All the lines below should appear again unchanged, though their pictures should not.

==*==

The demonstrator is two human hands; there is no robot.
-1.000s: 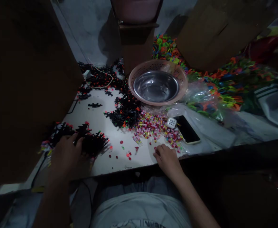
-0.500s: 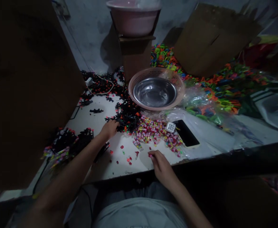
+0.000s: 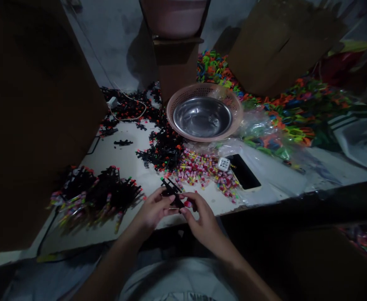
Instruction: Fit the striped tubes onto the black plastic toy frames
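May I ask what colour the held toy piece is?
The toy piece is mostly black, seen in the head view.

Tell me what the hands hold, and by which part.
The left hand holds a black toy gun near its middle. The right hand is at its near end; whether it grips there is unclear.

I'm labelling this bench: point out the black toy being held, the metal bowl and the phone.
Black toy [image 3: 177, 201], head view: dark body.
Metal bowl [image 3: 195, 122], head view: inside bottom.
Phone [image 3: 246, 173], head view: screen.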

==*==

- _RESULT_:
The demonstrator is two human hands; there is no robot.
-1.000s: 
-0.500s: 
+0.000s: 
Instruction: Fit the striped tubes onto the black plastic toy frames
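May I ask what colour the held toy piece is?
The toy piece is mostly black, seen in the head view.

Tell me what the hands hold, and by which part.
The left hand holds a black toy gun near its middle. The right hand is at its near end; whether it grips there is unclear.

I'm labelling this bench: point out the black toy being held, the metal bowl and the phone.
Black toy [image 3: 177, 201], head view: dark body.
Metal bowl [image 3: 195, 122], head view: inside bottom.
Phone [image 3: 246, 173], head view: screen.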

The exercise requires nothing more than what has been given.